The latest in a series of studies undercutting the claim of systemic police bias was published in August 2019 in the Proceedings of the National Academy of Sciences. The researchers found that the more frequently officers encounter violent suspects from any given racial group, the greater the chance that a member of that group will be fatally shot by a police officer. There is “no significant evidence of antiblack disparity in the likelihood of being fatally shot by police,” they concluded.
A 2015 Justice Department analysis of the Philadelphia Police Department found that white police officers were less likely than black or Hispanic officers to shoot unarmed black suspects. Research by Harvard economist Roland G. Fryer Jr. also found no evidence of racial discrimination in shootings. Any evidence to the contrary fails to take into account crime rates and civilian behavior before and during interactions with police.

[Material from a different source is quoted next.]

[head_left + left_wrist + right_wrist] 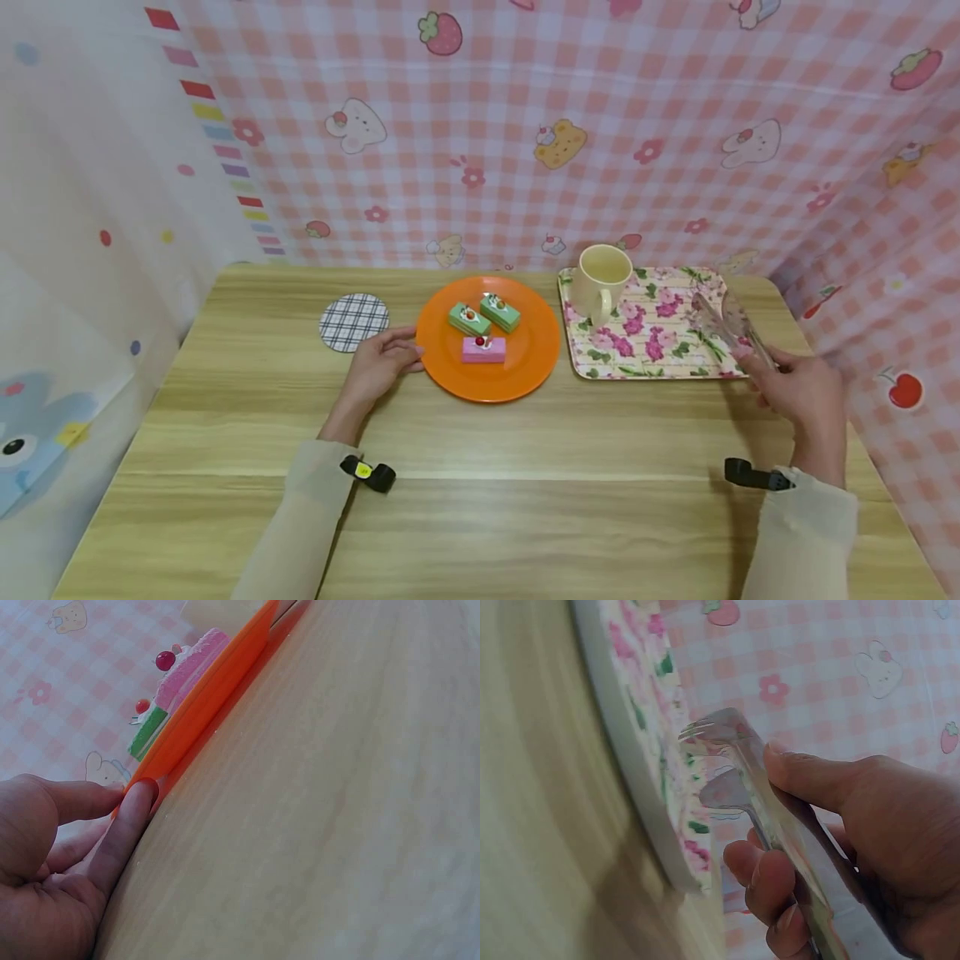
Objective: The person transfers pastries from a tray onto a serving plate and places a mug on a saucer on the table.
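Note:
An orange plate (536, 358) carries three toy cake slices: two green cake slices (500, 312) and a pink cake slice (483, 350). At the plate's left rim my left hand (378, 362) pinches the edge; the left wrist view shows the thumb above and a finger (127, 825) under the rim. My right hand (798, 387) grips metal serving tongs (769, 802) over the right end of a floral tray (600, 367). The tongs' two ends stand apart with nothing between them. A cream mug (604, 271) stands on the tray's left part.
A round checked coaster (354, 322) lies left of the plate. The wooden table (540, 500) reaches back to a pink checked curtain (510, 125), with another curtain along the right side and a white one at left.

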A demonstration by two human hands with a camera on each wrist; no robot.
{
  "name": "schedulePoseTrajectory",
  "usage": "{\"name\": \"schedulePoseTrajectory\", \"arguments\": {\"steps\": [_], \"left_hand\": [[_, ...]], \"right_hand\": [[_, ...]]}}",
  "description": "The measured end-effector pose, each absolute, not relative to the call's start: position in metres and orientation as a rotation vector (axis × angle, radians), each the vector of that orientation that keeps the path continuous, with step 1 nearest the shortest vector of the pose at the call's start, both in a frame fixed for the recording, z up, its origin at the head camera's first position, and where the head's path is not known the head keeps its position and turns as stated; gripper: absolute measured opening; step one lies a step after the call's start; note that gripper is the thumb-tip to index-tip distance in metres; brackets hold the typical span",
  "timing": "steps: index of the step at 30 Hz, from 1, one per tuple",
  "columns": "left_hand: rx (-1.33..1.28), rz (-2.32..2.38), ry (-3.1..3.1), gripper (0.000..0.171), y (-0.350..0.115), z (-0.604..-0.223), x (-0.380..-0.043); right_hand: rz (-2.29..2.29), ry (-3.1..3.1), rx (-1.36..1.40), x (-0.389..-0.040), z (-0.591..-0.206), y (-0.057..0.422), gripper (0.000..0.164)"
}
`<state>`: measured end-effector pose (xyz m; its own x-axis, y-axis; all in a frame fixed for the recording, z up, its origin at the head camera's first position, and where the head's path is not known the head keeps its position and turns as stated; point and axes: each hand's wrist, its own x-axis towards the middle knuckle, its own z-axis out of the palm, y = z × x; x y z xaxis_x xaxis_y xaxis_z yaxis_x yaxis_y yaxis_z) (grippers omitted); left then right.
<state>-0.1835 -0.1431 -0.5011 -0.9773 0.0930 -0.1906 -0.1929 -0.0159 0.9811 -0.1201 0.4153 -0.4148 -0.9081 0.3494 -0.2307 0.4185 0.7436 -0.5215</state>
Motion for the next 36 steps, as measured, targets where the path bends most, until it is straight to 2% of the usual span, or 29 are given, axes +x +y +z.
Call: {"name": "schedulePoseTrajectory", "arguments": {"steps": [7,14,36], "left_hand": [[-0.127,2.102,2.048,0.042,-0.142,-0.498,-0.183],[-0.115,2.1,2.056,0.043,-0.143,-0.497,-0.184],[-0.133,2.107,2.05,0.043,-0.14,-0.496,-0.182]], "right_hand": [[-0.83,2.839,0.613,-0.113,-0.423,0.416,0.087],[-0.849,2.766,0.627,-0.108,-0.43,0.419,0.097],[-0.578,2.888,0.545,-0.099,-0.442,0.418,0.092]]}}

The false narrative of systemic police bias resulted in targeted killings of officers during the Obama presidency. The pattern may be repeating itself. Officers are being assaulted and shot at while they try to arrest gun suspects or respond to the growing riots. Police precincts and courthouses have been destroyed with impunity, which will encourage more civilization-destroying violence. If the Ferguson effect of officers backing off law enforcement in minority neighborhoods is reborn as the Minneapolis effect, the thousands of law-abiding African-Americans who depend on the police for basic safety will once again be the victims.
The Minneapolis officers who arrested George Floyd must be held accountable for their excessive use of force and callous indifference to his distress. Police training needs to double down on de-escalation tactics. But Floyd’s death should not undermine the legitimacy of American law enforcement, without which we will continue on a path toward chaos.
Ms. Mac Donald is a fellow at the Manhattan Institute and the author of “The War on Cops,” (Encounter Books, 2016).